## [Assigned task]
Extract the lines of the material below, beginning with the first and ending with the line that holds "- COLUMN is". Skip every picture.

## [Information supplied]
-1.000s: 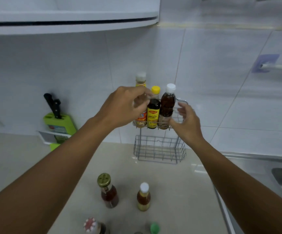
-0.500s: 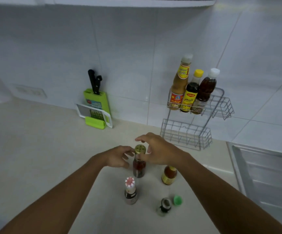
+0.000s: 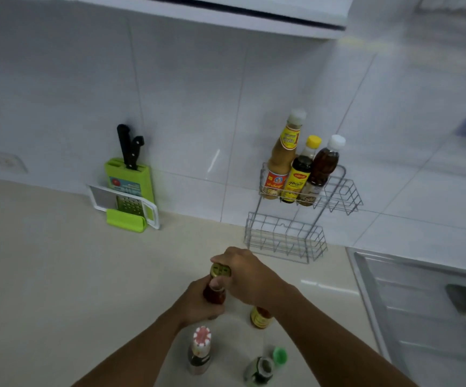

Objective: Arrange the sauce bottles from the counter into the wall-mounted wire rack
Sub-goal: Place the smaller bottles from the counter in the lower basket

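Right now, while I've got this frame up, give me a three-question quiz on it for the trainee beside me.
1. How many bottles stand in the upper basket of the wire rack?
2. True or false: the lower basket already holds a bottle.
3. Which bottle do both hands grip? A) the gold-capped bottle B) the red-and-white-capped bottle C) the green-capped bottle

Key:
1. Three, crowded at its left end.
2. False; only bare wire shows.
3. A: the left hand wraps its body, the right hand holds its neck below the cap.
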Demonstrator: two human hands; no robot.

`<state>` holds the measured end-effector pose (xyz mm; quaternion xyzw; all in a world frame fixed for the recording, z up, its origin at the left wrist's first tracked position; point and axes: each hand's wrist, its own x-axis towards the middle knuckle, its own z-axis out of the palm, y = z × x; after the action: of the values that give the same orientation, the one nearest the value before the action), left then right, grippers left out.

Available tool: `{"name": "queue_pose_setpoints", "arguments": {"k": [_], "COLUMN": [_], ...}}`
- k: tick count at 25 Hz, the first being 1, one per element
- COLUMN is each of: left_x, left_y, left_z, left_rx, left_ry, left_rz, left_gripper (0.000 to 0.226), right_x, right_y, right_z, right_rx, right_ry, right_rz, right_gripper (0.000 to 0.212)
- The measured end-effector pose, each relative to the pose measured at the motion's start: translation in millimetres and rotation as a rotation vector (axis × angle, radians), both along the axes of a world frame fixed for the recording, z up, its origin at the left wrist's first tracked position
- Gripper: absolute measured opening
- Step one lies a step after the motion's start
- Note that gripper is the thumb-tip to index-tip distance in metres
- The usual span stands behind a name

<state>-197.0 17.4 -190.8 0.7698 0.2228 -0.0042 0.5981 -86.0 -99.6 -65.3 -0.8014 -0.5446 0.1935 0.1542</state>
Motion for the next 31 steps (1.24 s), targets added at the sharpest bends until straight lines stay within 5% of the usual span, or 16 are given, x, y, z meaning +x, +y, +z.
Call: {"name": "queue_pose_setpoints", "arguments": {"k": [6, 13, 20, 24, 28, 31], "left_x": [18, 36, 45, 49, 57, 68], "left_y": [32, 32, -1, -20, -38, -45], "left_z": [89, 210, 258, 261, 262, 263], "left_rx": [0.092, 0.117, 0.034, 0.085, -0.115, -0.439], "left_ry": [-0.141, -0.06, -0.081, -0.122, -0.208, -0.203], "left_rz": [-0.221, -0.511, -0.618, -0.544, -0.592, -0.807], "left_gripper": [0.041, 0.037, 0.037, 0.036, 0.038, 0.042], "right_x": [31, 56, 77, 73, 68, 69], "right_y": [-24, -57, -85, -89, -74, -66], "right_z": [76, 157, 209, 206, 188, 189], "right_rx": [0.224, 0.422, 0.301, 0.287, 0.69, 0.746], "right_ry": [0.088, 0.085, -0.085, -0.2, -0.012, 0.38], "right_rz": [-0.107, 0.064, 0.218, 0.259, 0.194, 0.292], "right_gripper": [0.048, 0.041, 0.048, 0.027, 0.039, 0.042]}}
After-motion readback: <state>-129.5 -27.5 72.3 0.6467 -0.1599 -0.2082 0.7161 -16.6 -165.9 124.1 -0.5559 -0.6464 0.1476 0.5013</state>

## [Expected output]
-1.000s: 
-0.500s: 
+0.000s: 

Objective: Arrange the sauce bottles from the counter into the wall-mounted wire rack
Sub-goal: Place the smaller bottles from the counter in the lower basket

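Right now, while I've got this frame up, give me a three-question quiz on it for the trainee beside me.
1. How many bottles stand in the upper basket of the wire rack?
2. True or false: the lower basket already holds a bottle.
3. Which bottle do both hands grip? A) the gold-capped bottle B) the red-and-white-capped bottle C) the green-capped bottle

Key:
1. Three, crowded at its left end.
2. False; only bare wire shows.
3. A: the left hand wraps its body, the right hand holds its neck below the cap.
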Demonstrator: two human hands; no robot.

`<state>` holds the measured end-effector pose (xyz mm; quaternion xyzw; all in a world frame fixed for the recording, z up, its origin at the left wrist's first tracked position; point and axes: each hand's wrist, its own x-axis towards the middle knuckle, its own z-axis out of the palm, y = z × x; after the action: of the values that give the same orientation, the one nearest the value before the action), left then right, grippers left out.

Available tool: `{"name": "queue_pose_setpoints", "arguments": {"k": [_], "COLUMN": [_], ...}}`
- k: tick count at 25 Hz, the first being 1, one per element
- COLUMN is each of: left_x, left_y, left_z, left_rx, left_ry, left_rz, left_gripper (0.000 to 0.226), right_x, right_y, right_z, right_rx, right_ry, right_rz, right_gripper (0.000 to 0.212)

The exercise has been answered, and the work is done.